__The task__
Copy, word for word, the lines below from the one containing "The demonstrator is" up to and including the one containing "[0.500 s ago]", with pictures left out.

Input data: Begin

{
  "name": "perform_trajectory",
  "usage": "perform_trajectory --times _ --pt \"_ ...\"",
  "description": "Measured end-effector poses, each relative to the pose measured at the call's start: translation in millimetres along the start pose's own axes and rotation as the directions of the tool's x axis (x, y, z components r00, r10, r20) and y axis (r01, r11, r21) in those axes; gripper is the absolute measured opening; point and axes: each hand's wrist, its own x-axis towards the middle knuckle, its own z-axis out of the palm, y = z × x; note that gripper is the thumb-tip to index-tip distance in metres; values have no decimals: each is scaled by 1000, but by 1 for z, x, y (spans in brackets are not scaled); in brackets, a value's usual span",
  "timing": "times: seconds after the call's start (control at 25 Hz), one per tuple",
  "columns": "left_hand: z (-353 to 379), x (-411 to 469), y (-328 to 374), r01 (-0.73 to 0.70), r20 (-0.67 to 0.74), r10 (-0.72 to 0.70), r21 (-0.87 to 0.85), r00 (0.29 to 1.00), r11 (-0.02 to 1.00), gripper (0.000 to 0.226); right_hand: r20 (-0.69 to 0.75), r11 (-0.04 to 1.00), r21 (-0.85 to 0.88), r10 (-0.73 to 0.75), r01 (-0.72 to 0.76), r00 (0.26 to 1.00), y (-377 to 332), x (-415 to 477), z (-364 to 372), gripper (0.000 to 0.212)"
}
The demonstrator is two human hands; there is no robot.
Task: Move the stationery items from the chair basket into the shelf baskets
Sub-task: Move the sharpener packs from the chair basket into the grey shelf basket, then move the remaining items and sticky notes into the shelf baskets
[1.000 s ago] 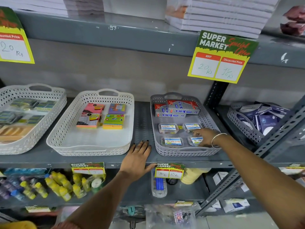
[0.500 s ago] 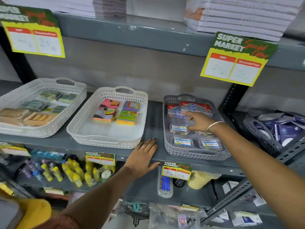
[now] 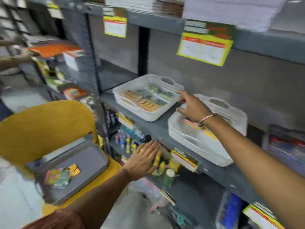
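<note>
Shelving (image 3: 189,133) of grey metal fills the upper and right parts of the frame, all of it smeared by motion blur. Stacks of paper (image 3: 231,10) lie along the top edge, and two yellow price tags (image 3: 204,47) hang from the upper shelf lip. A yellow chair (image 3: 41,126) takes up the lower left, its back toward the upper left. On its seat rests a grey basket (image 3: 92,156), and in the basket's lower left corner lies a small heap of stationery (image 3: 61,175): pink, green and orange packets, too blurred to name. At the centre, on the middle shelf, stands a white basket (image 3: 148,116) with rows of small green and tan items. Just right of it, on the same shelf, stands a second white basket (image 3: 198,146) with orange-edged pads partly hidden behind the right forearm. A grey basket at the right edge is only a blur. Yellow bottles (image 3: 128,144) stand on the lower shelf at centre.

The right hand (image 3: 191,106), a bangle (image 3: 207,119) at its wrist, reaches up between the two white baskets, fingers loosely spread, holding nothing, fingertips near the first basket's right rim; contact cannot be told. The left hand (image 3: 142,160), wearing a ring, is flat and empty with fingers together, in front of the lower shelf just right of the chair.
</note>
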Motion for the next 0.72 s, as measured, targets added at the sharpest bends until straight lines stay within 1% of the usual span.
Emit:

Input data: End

__Response for this exercise__
The demonstrator is two human hands; there is no robot.
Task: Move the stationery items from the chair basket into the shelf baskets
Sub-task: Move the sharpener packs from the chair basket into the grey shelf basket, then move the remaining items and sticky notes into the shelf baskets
[1.000 s ago] 
[0.500 s ago] 

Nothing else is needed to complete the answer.